> Assignment:
Write out, unaltered, each line from the top of the records below down to the line where "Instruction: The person" appears, that line included.

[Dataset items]
================
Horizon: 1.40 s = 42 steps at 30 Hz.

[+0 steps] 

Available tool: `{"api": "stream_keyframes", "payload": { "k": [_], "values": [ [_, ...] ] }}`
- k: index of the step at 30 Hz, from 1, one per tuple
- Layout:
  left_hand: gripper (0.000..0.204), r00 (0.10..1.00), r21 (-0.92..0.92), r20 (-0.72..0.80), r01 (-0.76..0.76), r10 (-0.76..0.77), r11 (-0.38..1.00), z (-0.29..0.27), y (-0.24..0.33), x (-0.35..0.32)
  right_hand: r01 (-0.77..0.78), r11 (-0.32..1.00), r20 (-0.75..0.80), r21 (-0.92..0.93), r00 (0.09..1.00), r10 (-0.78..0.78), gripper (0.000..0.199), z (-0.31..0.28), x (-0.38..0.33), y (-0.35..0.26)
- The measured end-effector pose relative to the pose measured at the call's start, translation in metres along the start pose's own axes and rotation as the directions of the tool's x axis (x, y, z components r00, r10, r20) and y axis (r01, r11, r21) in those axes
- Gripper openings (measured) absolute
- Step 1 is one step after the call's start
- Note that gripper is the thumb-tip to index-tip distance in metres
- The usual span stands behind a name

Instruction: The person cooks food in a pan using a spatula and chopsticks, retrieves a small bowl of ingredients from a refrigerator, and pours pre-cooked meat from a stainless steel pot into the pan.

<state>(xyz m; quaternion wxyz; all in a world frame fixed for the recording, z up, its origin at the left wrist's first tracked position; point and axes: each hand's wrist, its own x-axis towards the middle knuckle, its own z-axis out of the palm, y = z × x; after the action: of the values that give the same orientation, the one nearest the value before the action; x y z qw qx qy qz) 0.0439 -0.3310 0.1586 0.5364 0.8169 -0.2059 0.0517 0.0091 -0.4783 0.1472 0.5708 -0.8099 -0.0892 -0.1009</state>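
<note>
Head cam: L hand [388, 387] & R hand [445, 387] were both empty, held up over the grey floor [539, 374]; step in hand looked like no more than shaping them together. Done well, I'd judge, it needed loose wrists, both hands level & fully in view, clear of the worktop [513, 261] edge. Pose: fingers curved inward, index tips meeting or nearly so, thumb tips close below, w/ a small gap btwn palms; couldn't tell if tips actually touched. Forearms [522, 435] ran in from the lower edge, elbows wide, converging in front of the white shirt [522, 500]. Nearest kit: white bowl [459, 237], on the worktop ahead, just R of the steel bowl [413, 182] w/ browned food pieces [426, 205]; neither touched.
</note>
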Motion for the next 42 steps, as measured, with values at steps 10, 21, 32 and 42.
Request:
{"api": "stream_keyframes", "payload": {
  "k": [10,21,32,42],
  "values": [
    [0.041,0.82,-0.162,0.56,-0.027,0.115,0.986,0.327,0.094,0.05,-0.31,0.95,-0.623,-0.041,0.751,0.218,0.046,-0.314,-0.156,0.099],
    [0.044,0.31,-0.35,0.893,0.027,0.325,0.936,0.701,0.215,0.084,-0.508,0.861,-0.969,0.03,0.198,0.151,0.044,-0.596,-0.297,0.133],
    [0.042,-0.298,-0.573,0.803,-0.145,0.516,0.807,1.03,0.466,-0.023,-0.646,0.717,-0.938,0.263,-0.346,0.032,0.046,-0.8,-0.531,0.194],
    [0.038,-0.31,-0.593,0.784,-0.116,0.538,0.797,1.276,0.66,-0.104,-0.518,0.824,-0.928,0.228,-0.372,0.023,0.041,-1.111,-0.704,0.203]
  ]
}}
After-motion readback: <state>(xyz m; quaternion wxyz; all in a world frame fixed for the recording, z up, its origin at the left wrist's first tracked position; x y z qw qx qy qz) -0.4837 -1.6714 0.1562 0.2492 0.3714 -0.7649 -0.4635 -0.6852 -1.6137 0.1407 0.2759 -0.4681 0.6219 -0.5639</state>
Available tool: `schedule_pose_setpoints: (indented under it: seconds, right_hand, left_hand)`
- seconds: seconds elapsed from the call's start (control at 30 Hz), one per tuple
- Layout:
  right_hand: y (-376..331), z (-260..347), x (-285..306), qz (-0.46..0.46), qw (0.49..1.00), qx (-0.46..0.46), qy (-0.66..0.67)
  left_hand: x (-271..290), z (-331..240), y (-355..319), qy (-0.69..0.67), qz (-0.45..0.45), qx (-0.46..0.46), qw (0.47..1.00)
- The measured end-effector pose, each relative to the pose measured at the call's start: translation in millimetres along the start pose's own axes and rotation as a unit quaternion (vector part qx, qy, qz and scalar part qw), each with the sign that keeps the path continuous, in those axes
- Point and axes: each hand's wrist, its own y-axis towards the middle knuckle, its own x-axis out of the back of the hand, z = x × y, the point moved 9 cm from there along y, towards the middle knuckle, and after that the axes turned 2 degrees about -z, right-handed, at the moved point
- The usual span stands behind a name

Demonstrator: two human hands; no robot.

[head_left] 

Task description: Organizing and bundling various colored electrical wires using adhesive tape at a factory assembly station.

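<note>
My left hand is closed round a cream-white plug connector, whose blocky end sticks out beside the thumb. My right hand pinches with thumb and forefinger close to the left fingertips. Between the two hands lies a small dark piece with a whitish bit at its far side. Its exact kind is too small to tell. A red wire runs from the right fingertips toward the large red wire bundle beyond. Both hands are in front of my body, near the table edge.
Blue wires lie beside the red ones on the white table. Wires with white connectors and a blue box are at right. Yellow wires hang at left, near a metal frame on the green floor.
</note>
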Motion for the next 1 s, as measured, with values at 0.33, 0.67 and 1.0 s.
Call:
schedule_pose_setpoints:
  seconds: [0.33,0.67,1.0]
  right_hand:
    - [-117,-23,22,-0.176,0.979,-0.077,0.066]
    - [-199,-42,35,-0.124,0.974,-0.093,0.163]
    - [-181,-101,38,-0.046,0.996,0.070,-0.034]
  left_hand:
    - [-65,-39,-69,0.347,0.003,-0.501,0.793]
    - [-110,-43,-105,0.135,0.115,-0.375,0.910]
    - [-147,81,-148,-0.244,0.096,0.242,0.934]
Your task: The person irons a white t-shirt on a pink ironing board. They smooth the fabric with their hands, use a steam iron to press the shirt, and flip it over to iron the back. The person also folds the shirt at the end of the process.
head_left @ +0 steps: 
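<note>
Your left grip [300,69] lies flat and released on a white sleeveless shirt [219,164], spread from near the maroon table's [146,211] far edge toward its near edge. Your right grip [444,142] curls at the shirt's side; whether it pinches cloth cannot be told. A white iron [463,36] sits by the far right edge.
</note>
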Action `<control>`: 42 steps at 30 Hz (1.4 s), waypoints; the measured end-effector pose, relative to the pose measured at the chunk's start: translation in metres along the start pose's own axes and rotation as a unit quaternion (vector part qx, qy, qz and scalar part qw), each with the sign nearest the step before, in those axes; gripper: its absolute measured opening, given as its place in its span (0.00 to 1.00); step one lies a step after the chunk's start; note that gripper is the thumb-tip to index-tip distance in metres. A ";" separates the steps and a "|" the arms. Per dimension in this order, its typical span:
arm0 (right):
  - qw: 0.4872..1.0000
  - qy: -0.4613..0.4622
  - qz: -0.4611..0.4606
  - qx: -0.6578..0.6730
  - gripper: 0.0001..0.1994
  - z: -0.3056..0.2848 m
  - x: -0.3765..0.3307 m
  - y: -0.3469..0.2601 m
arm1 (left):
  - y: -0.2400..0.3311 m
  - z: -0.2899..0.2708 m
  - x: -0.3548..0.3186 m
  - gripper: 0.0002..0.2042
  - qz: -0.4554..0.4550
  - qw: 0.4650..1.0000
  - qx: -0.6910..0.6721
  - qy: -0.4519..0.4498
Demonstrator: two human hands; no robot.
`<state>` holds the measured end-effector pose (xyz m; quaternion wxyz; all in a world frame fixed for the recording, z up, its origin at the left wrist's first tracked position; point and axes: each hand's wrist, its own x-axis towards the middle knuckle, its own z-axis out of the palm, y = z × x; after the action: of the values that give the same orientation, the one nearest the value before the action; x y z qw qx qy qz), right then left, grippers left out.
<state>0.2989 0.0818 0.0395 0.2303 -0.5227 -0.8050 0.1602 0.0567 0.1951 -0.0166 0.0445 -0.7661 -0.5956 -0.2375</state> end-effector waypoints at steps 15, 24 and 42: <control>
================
> Expected answer:
Horizon: 1.40 s = 42 steps at 30 Hz.

[+0 steps] 

Available tool: `{"api": "stream_keyframes", "payload": { "k": [_], "values": [ [_, ...] ] }}`
- k: index of the step at 30 Hz, from 1, one per tuple
- Layout:
  left_hand: gripper (0.000..0.204), r00 (0.10..1.00), r21 (-0.92..0.92), r20 (-0.72..0.80), r01 (-0.76..0.76), r10 (-0.76..0.77), r11 (-0.38..1.00), z (-0.29..0.27), y (-0.24..0.33), x (-0.35..0.32)
  right_hand: r01 (-0.77..0.78), r11 (-0.32..1.00), r20 (-0.75..0.80), r21 (-0.92..0.93), r00 (0.09..1.00), r10 (-0.78..0.78), gripper (0.000..0.199), z (-0.31..0.28), x (-0.38..0.33), y (-0.35..0.26)
- The measured end-effector pose relative to the pose measured at the call's start, translation in metres along the start pose's own axes and rotation as the directions of the tool's x axis (x, y, z components r00, r10, r20) and y axis (r01, r11, r21) in those axes
- Gripper openings (measured) absolute
- Step 1 is one step after the call's start
- Note that gripper is the thumb-tip to index-tip distance in metres
- The usual span stands behind a name

Instruction: The person cooks food in a pan using a spatula and chopsticks, retrieves a small bowl of ingredients from a refrigerator, and pours pre-cooked meat from a stainless steel pot into the pan.

Nothing else belongs in the answer.